As the author of AutoGPT put it, this allows it to recursively debug and develop. I'm going to show you some amazing use cases in a moment, but this original demo caught the attention of OpenAI's Andrej Karpathy. He called AutoGPT the next frontier of prompt engineering, and later in the thread said this, "In fact, they're golds defined in English in prompts." I think of it as a bit like another layer of automation, where you don't have to come up with each individual prompt, just the overall goal.
Based on my recent video on reflection, I already thought that was big enough news, but we're actually just getting started. Text-to-speech was then added to the model, and here you can see and hear how it's going to search the web for top digital nomad destinations, and then consolidate the info into a CSV file.
"Now I'm extracting information from a relevant website about the best places for digital nomads, including their short descriptions and cost of living. I have successfully created the nomad.zuss.esv file containing the best places for digital nomads, along with their short descriptions and cost of living. Thank you for using my assistance." McKay Wrigley showed how you can sync up speech-to-text to create an app just with your voice.
Based on a similar premise, his coding assistant could design a basic social network, including building and designing a front-end, creating a back-end with a working database, hooking them up, and uploading the code to GitHub. "Run Jarvis." "Yes?" "I need another Next app with Tailwind." "One sec. What would you like the app to do?" "This time I want a basic social networking app, and it needs to have three things.
It needs to have a profile creation form, a profile viewer, and I also want a way to see all the users on the network." "One sec. What do you want?" "What would you like the profiles to have?" "A name, an email, and a username." "I'll add those fields to the profile schema.
What else can I do?" "I want you to optimize the site so that it works with mobile and desktop, and I also want you to style it in like a dark mode." "Anything else?" "Start building." "I'm building the features you asked for." "Oh, he's going fast." "Continuing. The app is building correctly.
Would you like me to deploy it?" "I'm all done. Wasn't that fast? You should give me a raise." "Guess what we have now? We have a profiles table with the correct schema. We should be able to submit this, and this should work. And if we go to our database, it is in our DV.
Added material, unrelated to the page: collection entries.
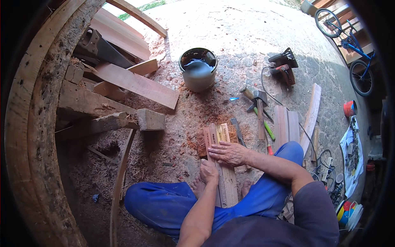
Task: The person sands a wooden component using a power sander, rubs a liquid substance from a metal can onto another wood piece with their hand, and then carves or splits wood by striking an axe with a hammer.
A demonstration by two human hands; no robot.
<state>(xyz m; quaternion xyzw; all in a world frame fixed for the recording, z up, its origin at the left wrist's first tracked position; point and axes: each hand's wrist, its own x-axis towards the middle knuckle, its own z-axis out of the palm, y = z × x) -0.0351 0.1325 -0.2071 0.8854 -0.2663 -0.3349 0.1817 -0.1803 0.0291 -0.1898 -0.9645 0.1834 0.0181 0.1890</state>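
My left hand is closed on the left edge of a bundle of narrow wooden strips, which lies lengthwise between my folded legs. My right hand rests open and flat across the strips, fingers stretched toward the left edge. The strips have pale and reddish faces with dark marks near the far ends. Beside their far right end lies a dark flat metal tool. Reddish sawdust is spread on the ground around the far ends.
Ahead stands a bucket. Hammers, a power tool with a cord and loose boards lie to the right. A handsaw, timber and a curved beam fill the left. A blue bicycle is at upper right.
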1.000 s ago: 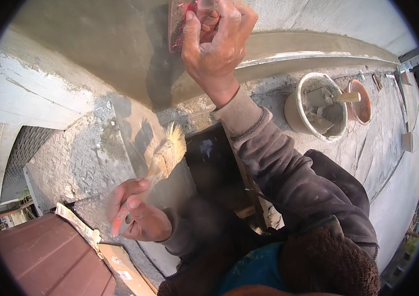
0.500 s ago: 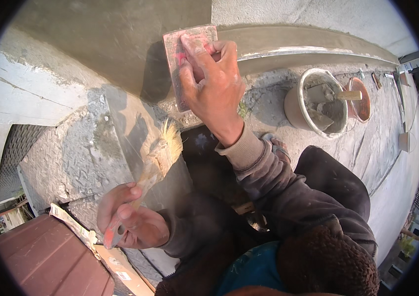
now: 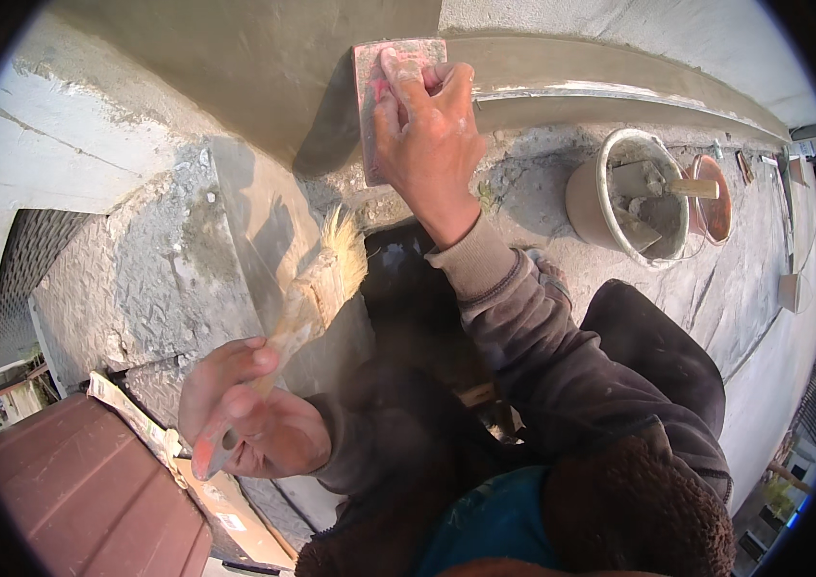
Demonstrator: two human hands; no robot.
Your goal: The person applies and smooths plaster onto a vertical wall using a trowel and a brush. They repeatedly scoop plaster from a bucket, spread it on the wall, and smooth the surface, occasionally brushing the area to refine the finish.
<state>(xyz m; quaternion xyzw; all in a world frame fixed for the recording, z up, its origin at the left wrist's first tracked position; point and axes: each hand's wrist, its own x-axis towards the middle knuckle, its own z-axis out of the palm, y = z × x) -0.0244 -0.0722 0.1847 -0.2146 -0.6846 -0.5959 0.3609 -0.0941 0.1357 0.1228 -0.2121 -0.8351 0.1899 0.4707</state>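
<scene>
Float (image 3: 379, 106) under right hand (image 3: 427, 144)

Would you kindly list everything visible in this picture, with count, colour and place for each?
plaster float: one, red-pink, flat against the wet grey wall at top centre, under the right hand
paintbrush: one, pale bristles and wooden handle with a red end, held at lower left, bristles pointing up
bucket: one, off-white, on the ledge at right, holding grey mortar and a trowel
trowel: one, wooden handle, lying in the bucket
bowl: one, orange-brown, just right of the bucket
checker plate: one, grey metal, left of the brush
roof panel: one, brown, lower left corner
left hand: one, shut round the paintbrush handle
right hand: one, gripping the plaster float
</scene>
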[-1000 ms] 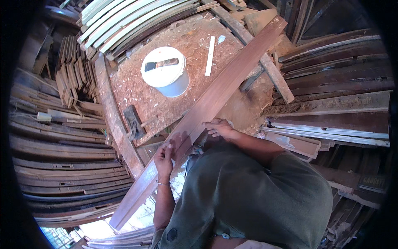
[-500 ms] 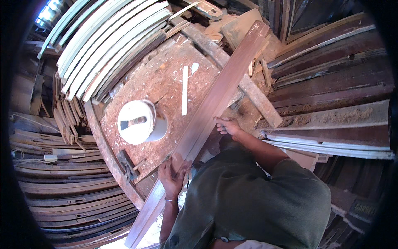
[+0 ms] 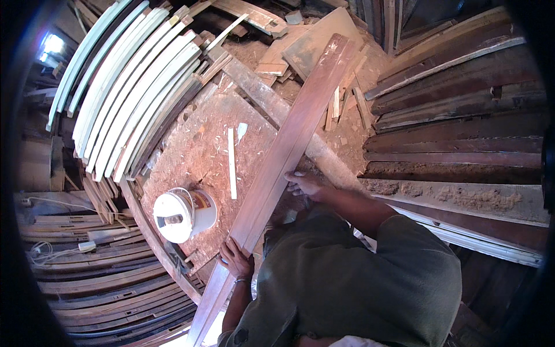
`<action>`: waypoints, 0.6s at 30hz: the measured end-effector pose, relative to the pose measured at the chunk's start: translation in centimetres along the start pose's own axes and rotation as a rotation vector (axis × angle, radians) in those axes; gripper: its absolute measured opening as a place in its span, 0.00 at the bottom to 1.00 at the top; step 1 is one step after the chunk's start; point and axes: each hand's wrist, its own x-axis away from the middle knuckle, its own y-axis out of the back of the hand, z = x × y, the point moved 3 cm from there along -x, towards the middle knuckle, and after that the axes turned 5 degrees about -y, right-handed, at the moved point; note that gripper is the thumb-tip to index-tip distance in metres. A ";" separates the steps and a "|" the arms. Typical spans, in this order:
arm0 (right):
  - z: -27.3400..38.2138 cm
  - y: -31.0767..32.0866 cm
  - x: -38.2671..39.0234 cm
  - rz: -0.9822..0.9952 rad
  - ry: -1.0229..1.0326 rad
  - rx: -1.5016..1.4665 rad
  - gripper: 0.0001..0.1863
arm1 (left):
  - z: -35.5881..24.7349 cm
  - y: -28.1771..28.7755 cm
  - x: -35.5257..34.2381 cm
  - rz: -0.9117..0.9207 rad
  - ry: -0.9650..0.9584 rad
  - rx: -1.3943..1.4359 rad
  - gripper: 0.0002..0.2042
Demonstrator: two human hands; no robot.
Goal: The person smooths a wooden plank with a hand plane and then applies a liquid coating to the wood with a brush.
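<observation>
Across the sawdust-strewn floor [image 3: 191, 150] a long reddish-brown plank [image 3: 289, 144] runs diagonally. Both hands grip it: the left hand [image 3: 236, 257] closed on its left edge near the lower end, the right hand [image 3: 305, 184] clasping its right edge higher up. A white bucket [image 3: 180, 214] stands just left of the plank.

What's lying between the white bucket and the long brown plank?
In the head view, a thin pale wood strip lies on the sawdust-strewn board between the white bucket and the long plank.
</observation>
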 end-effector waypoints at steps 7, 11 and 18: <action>0.0 -0.7 0.1 0.119 0.012 -0.227 0.32 | 0.8 -2.0 -0.6 -0.007 0.004 -0.114 0.43; -0.1 -1.0 -0.8 0.052 0.150 -0.130 0.27 | 1.4 1.0 -1.9 0.209 -0.013 0.058 0.52; 4.1 -4.0 0.0 0.033 0.265 0.088 0.26 | 8.3 1.9 -5.4 0.559 -0.040 0.759 0.63</action>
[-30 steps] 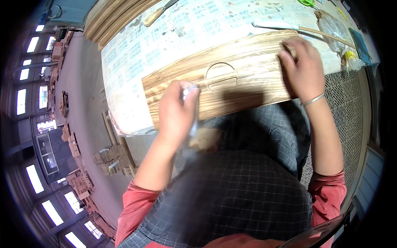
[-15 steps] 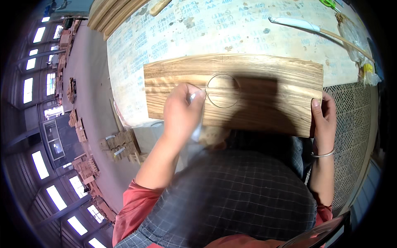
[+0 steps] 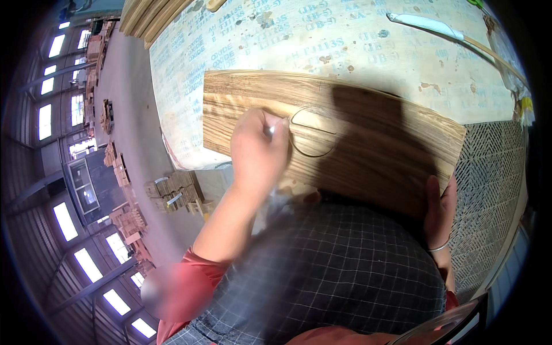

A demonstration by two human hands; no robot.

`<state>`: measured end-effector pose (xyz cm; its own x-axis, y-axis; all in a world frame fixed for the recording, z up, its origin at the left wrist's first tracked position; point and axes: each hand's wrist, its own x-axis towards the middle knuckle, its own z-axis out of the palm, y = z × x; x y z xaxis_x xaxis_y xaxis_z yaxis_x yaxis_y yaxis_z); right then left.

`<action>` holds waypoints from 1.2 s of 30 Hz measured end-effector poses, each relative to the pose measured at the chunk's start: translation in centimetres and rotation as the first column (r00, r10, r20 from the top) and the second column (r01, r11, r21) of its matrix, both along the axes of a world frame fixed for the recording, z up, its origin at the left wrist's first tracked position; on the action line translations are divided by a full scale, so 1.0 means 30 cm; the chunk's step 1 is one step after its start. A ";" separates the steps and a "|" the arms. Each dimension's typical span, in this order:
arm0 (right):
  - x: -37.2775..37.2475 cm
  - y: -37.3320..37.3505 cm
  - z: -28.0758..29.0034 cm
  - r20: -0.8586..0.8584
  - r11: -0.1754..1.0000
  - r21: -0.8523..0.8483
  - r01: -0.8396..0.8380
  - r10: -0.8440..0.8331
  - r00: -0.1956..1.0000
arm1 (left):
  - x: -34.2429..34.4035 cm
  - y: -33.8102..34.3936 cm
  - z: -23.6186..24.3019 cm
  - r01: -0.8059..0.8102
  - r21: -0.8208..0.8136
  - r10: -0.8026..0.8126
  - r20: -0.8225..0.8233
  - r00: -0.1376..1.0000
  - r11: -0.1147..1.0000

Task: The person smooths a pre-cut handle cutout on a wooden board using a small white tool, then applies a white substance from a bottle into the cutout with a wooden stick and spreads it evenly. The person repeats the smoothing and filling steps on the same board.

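A long striped wooden board (image 3: 379,138) with a carved circle (image 3: 313,131), crossed by a bar, lies angled on the paper-covered worktop (image 3: 276,43), its right end over my lap. My left hand (image 3: 257,149) is closed just left of the circle, pinching something pale and blurred that I cannot make out. My right hand (image 3: 440,210) grips the board's lower right end, partly in shadow. Below the board is my dark checked apron (image 3: 351,264).
Stacked wooden strips (image 3: 146,17) lie at the worktop's far left. A white blade with a wooden handle (image 3: 425,31) and plastic bags (image 3: 512,86) lie at the right. A woven mat (image 3: 483,190) hangs or lies beside me. Timber piles (image 3: 172,192) stand on the floor to the left.
The board has swung clockwise, its right end coming down toward me. My right hand has moved from the far edge down to that end. My left hand has risen slightly and shifted right.
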<state>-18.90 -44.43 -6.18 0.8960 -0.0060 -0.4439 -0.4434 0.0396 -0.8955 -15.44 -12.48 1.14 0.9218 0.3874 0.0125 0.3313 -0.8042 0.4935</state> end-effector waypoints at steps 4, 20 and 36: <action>0.003 0.002 0.002 0.004 1.000 0.029 0.012 -0.012 1.000 | -0.012 0.008 -0.001 0.052 -0.018 -0.053 -0.056 0.997 0.998; 0.011 0.026 0.035 -0.018 0.986 0.162 0.035 -0.033 0.999 | 0.043 0.008 0.027 0.162 0.071 -0.156 -0.085 0.984 0.984; 0.016 0.010 0.011 0.010 0.988 0.154 0.003 -0.005 1.000 | 0.068 0.042 0.067 0.353 0.102 -0.332 -0.179 0.926 0.930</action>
The game has changed, everyone." Of course, these are not stunningly complex projects, but will this mean you can soon create an app just by speaking your idea into your phone? Imagica AI certainly thinks so. This week, they debuted this. "I'm on the waitlist and will review it when it comes out, but it certainly points the way towards what the future might look like." "On a more concerning note, people have already tried to use AutoGPT to cause mayhem, giving it the goal of destroying humanity, establishing global dominance, causing chaos and destruction, controlling humanity through manipulation, and, of course, destroying the world." "And attaining immortality, for good luck." As I said earlier, this unrestricted agent didn't actually achieve anything other than creating this Twitter account and putting out a few sinister tweets.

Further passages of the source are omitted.